_What the task requires_
From the entries that follow, list every line in which the string "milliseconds" appears.

[Stored dataset items]

######

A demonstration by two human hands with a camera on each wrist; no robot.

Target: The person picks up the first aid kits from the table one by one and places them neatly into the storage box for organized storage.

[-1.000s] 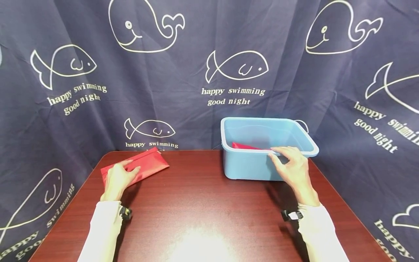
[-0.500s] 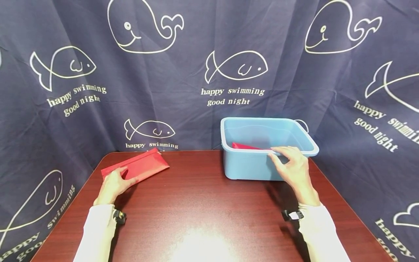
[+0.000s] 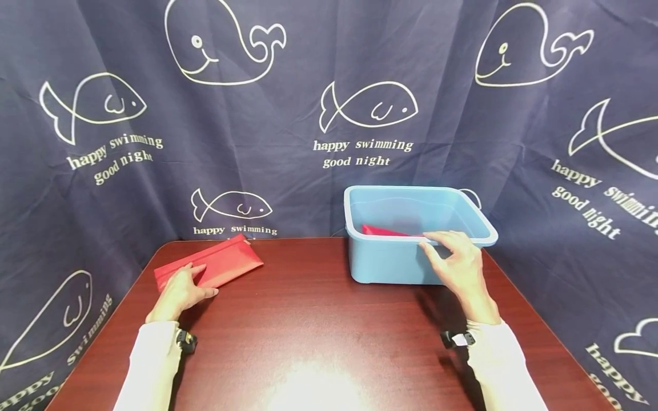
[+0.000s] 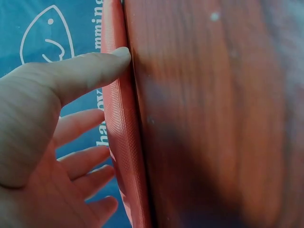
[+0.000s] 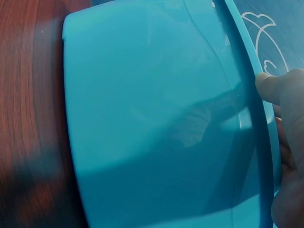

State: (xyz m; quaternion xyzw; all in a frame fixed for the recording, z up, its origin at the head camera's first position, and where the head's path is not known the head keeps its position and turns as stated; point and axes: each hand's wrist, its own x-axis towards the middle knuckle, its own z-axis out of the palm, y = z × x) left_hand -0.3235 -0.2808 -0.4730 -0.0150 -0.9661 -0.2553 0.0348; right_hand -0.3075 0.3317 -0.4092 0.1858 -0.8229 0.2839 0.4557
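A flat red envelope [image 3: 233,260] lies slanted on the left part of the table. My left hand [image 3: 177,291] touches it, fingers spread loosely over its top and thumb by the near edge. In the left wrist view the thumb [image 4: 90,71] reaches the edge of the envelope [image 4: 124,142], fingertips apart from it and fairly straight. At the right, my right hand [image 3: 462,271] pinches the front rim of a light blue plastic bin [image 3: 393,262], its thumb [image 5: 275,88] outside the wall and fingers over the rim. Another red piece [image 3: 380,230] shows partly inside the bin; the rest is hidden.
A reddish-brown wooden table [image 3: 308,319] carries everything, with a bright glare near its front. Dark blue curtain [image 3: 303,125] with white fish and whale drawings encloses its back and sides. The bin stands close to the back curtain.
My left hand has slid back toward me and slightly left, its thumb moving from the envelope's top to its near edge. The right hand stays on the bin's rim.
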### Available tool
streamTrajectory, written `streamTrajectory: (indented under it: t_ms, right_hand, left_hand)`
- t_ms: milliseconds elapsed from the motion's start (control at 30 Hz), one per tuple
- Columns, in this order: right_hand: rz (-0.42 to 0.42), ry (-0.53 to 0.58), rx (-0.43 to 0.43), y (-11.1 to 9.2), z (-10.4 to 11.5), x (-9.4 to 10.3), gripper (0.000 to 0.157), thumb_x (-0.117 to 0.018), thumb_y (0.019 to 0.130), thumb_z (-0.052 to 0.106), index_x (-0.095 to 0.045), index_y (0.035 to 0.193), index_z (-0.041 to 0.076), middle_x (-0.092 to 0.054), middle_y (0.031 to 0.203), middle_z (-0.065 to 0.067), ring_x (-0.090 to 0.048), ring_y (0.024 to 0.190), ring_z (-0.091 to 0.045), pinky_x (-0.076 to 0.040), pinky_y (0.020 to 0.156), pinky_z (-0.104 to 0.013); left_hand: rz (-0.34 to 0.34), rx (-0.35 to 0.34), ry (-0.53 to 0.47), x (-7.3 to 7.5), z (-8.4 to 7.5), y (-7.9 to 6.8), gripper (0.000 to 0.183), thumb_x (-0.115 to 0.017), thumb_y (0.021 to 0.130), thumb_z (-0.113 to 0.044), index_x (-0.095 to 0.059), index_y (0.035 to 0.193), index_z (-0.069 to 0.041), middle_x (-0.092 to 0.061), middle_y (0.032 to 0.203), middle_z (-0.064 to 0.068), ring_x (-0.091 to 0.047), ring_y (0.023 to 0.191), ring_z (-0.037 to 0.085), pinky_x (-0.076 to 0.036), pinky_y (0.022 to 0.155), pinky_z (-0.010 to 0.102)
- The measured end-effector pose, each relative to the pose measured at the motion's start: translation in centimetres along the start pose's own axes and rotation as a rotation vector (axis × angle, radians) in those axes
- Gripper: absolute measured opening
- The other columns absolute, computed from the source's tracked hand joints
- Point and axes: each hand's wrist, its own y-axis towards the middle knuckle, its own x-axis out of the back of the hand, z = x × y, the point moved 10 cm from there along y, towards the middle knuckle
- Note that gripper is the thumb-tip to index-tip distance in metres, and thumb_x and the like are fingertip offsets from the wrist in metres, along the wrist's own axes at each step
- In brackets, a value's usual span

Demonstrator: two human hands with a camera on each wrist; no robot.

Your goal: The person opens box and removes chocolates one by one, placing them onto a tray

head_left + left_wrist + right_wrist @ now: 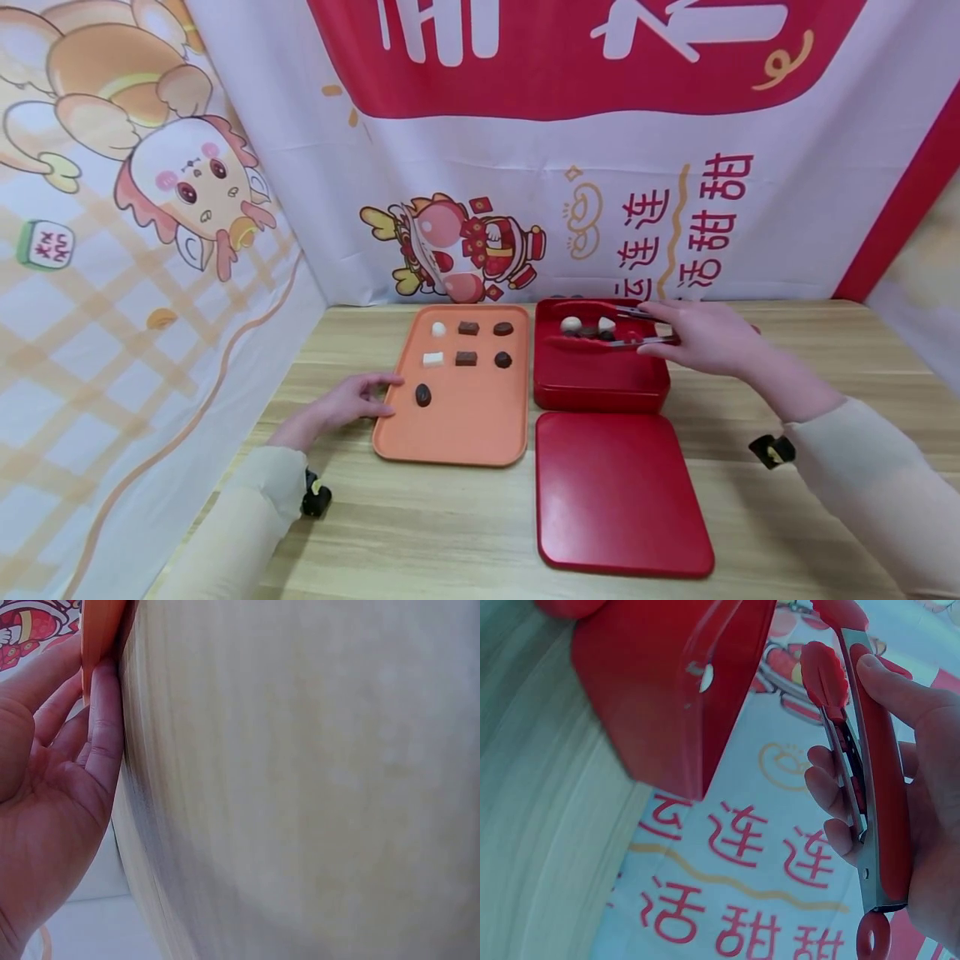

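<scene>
At the left edge of an orange tray [465, 433], my left hand [356, 398] holds the rim between thumb and fingers. The left wrist view shows that hand [64, 772] beside the tray's edge [101, 634], close to the tabletop. Small chocolates sit on the tray, white ones like the block [432, 359] and brown ones like the oval piece [423, 395]. My right hand [701, 335] grips red-tipped tongs [881, 772] over a red box [600, 392]. The tong arms are spread, with white and dark chocolates [572, 325] between them in the head view.
A red lid [622, 492] lies flat in front of the box. The wooden tabletop [420, 533] runs up to a printed cloth [480, 150] at the back, and another printed cloth [112, 333] covers the left side.
</scene>
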Motion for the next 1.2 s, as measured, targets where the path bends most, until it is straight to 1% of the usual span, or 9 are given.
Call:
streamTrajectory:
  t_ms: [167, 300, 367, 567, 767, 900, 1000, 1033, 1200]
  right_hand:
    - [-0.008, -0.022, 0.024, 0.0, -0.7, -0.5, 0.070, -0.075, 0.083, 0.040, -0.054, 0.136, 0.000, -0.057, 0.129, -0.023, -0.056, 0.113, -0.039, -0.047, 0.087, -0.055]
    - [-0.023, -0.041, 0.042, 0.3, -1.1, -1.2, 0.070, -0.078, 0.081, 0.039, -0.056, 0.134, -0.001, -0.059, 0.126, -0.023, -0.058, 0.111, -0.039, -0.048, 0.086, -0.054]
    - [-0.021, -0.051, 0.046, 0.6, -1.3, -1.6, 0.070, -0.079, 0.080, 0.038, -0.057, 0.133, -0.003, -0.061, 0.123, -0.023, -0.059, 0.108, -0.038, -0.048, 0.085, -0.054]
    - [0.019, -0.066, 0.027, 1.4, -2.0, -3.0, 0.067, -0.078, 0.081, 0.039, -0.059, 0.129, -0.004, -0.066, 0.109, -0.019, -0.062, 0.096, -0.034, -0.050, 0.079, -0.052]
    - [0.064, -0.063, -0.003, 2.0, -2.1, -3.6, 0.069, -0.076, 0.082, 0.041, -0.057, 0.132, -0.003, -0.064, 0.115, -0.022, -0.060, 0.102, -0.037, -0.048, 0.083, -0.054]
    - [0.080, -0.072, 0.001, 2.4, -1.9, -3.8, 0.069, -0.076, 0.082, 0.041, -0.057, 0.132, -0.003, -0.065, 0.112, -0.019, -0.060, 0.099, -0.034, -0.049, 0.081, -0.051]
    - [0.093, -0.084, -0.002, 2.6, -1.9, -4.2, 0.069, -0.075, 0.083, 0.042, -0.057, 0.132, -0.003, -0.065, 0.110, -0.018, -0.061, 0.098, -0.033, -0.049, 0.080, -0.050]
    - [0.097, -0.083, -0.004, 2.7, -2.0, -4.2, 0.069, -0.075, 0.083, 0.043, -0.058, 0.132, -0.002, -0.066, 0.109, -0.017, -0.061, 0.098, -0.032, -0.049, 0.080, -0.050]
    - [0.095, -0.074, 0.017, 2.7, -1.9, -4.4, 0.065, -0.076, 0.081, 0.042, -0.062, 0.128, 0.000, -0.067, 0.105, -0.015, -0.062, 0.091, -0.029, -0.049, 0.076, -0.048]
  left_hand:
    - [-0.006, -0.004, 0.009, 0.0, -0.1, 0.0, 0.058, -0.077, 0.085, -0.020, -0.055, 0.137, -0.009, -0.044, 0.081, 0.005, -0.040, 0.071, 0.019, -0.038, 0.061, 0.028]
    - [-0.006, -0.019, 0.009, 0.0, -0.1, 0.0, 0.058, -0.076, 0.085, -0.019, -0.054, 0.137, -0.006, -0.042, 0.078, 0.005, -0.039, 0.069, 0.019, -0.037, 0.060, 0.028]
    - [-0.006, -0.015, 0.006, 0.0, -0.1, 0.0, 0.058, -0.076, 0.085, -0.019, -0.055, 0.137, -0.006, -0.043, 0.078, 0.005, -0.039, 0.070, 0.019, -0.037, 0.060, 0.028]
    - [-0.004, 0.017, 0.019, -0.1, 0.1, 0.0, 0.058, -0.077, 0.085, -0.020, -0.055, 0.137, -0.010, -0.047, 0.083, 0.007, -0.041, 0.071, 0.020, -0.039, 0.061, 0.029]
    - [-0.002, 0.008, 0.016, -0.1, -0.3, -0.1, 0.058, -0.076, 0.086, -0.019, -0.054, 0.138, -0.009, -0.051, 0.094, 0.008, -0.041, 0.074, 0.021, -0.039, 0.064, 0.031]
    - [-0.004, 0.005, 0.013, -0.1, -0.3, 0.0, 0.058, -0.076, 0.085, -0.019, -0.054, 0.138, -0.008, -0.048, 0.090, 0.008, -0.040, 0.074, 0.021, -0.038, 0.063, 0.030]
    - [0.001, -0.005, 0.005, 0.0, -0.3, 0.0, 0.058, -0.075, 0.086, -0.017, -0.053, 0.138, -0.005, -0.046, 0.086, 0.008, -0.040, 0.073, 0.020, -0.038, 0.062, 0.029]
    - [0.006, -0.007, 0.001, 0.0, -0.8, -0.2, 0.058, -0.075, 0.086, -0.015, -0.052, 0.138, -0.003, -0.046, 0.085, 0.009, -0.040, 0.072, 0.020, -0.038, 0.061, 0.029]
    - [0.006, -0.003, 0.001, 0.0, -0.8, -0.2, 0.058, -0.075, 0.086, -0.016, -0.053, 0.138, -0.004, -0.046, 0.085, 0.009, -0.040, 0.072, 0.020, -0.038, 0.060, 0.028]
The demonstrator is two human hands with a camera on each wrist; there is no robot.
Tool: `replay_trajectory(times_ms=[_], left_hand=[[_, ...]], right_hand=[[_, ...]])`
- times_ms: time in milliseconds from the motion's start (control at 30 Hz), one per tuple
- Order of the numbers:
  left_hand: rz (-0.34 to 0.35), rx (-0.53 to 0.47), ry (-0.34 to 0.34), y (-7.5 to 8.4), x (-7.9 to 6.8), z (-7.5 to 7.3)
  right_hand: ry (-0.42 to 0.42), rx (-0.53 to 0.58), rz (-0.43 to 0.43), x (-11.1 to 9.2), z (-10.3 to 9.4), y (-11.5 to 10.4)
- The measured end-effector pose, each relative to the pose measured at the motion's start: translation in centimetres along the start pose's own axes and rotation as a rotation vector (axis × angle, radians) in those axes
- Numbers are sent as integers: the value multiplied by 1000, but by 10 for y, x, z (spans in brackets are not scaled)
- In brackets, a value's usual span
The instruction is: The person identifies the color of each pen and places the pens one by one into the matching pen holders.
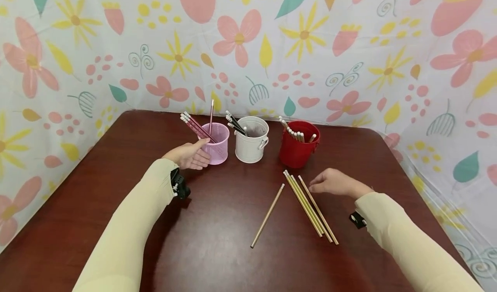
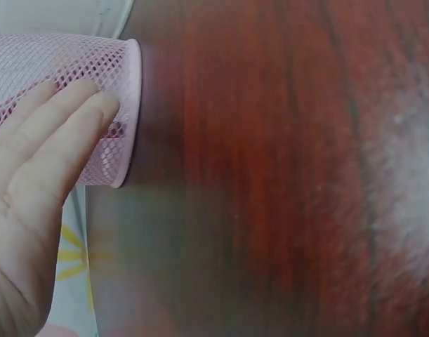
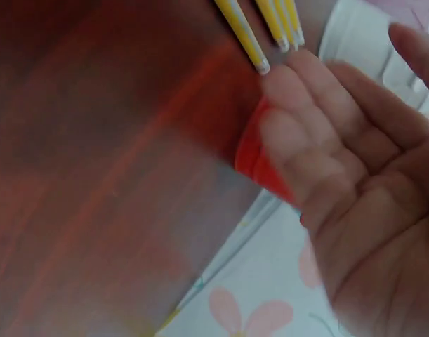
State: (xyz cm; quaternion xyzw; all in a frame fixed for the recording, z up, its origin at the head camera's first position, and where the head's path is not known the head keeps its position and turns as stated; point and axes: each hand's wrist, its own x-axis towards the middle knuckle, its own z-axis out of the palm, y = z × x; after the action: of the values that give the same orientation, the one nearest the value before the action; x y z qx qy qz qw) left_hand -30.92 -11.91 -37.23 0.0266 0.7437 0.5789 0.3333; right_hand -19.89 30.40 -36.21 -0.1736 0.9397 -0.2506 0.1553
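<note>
My left hand [image 1: 188, 155] rests against the side of a pink mesh pencil cup [image 1: 219, 152], its thumb near the rim. The fingers lie nearly straight along the mesh [image 2: 95, 163] in the left wrist view. Pink pencils [image 1: 195, 126] lean in that cup, one standing taller. My right hand [image 1: 335, 183], loosely bent and holding nothing, hovers beside the eraser ends of several yellow-gold pencils [image 1: 304, 201] on the table. Its fingertips come close to the pencil ends [image 3: 253, 49] in the right wrist view. A lone gold pencil [image 1: 268, 216] lies left of the group.
A white bucket [image 1: 248, 149] with dark pencils [image 1: 234, 124] stands in the middle. Right of it is a red bucket [image 1: 294, 155] with white-tipped pencils [image 1: 299, 136]. All stand on a dark wooden table [image 1: 217, 240] before a flowered cloth [image 1: 240, 80].
</note>
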Motion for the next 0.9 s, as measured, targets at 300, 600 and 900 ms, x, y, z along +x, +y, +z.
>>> replay_trajectory(times_ms=[300,600,900], left_hand=[[6,-44,98,-15,-6,-8],[5,-63,178,-16,1,2],[11,-92,151,-8,2,3]], right_hand=[[-8,-182,223,16,25,-11],[12,-154,392,25,30,-10],[101,-10,251,18,17,-5]])
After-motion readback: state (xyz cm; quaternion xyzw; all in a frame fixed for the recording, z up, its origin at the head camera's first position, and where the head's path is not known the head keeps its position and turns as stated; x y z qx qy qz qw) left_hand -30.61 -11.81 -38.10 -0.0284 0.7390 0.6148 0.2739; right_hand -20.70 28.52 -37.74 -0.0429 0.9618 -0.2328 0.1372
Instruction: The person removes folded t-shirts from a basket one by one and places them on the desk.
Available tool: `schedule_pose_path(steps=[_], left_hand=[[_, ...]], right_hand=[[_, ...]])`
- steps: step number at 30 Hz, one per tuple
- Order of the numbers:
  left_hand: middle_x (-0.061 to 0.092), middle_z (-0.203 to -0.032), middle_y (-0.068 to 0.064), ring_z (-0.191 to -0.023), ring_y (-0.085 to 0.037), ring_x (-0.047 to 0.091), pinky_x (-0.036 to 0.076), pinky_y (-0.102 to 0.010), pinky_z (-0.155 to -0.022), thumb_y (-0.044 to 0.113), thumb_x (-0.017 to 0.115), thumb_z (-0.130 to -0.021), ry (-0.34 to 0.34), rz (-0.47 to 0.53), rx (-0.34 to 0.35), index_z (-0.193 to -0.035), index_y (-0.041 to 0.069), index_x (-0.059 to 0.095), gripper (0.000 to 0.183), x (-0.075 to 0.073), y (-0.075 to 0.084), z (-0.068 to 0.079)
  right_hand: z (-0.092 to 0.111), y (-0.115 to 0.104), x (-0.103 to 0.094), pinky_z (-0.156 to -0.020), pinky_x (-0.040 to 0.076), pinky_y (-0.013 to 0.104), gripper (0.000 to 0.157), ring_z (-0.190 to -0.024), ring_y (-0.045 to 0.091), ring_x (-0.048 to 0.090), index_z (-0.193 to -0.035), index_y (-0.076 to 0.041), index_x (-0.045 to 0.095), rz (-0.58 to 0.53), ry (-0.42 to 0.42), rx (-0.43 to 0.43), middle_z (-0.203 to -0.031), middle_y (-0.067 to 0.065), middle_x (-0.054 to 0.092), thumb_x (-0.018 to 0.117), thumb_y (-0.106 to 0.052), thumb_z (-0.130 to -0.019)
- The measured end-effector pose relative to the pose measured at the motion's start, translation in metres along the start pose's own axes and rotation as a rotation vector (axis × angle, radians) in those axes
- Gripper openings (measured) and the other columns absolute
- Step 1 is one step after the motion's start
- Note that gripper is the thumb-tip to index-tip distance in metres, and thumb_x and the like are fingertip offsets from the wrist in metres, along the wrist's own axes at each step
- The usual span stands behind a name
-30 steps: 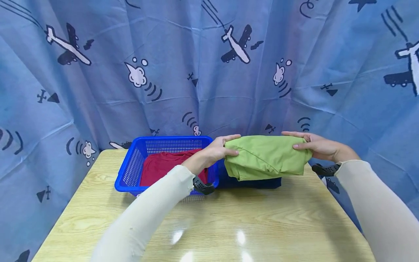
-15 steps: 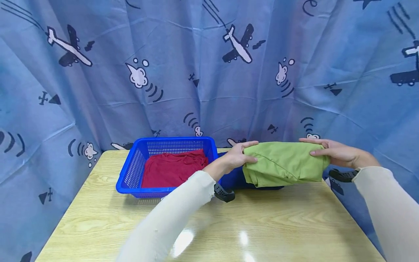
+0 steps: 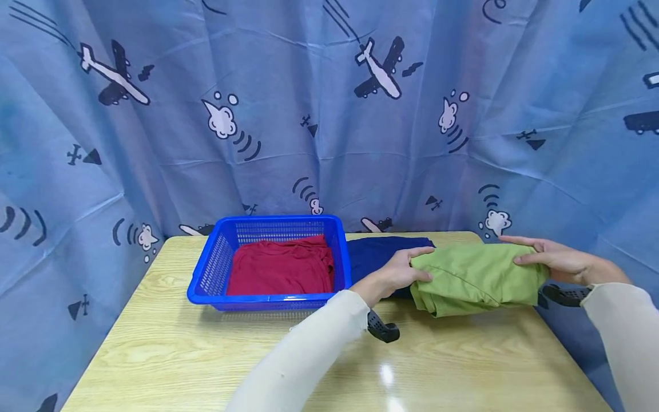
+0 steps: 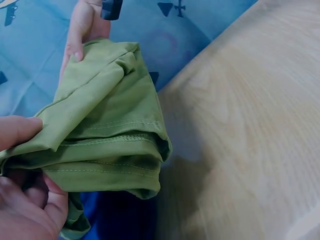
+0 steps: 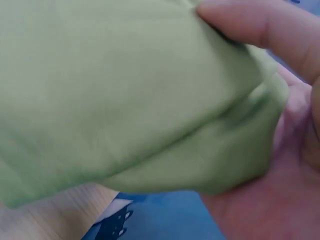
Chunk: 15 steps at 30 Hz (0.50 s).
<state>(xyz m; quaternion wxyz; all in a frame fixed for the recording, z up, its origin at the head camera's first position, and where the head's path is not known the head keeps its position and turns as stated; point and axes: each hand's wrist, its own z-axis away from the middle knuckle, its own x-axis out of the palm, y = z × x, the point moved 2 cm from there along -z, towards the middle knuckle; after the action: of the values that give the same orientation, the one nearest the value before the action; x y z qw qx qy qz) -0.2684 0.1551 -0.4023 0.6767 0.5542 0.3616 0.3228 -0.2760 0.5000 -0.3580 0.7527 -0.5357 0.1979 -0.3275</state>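
Observation:
A folded green garment (image 3: 479,280) hangs above the right part of the table, held between both hands. On its left end, my left hand (image 3: 396,270) pinches it with the thumb over the top and the fingers beneath. My right hand (image 3: 563,263) grips the opposite end in the same way. Stitched hems and several folded layers of the garment (image 4: 105,130) show in the left wrist view. Seen from the right wrist, the thumb presses on the green cloth (image 5: 125,100) while the palm lies under its edge. A folded navy cloth (image 3: 378,252) lies partly behind my left hand.
A blue plastic basket (image 3: 278,298) stands on the wooden table (image 3: 170,355), left of the navy cloth. Inside it lies a dark red cloth (image 3: 280,266). A blue curtain (image 3: 278,143) printed with planes hangs behind the table and at its sides.
Both hands have carried the green garment to the right and lower, toward the table's right edge. More of the navy cloth and the whole red cloth are now uncovered.

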Motion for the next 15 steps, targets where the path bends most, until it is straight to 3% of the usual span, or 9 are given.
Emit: schedule_pose_path(steps=[3, 7, 15], left_hand=[[0.05, -0.146, 0.002, -0.123, -0.016, 0.057, 0.052, -0.033, -0.095, 0.003, 0.072, -0.083, -0.003, 0.034, 0.002, -0.134, 0.037, 0.056, 0.063, 0.006, -0.006, -0.004], [0.06, -0.134, 0.001, -0.112, -0.015, 0.062, 0.053, -0.031, -0.09, 0.002, 0.073, -0.082, 0.001, 0.054, 0.001, -0.133, 0.034, 0.058, 0.062, 0.018, -0.016, -0.009], [0.041, -0.151, 0.005, -0.142, -0.017, 0.036, 0.042, -0.037, -0.108, 0.006, 0.074, -0.082, 0.039, -0.018, -0.022, -0.13, 0.037, 0.059, 0.059, 0.034, -0.031, -0.006]], right_hand=[[0.002, 0.004, -0.002, -0.094, 0.054, 0.035, 0.061, -0.116, 0.011, 0.063, -0.138, -0.05, 0.041, 0.011, 0.023, 0.005, -0.131, -0.014, 0.062, 0.028, -0.001, -0.103], [0.007, 0.012, -0.004, -0.093, 0.055, 0.035, 0.061, -0.114, 0.011, 0.065, -0.136, -0.05, 0.043, 0.009, 0.03, 0.015, -0.13, -0.014, 0.063, 0.028, -0.001, -0.103], [0.008, 0.033, -0.008, -0.092, 0.056, 0.035, 0.06, -0.113, 0.012, 0.065, -0.132, -0.051, 0.048, -0.012, 0.001, 0.061, -0.128, -0.014, 0.064, 0.028, -0.002, -0.103]])
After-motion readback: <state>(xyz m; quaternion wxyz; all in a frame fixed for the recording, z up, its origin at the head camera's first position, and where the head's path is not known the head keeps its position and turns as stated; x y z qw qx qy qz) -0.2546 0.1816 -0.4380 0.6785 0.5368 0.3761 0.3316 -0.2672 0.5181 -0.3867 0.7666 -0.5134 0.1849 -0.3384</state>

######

_Your solution_
- t_ms: milliseconds elapsed from the motion's start (control at 30 Hz), one per tuple
- times_ms: time in milliseconds from the motion's start (control at 30 Hz), one per tuple

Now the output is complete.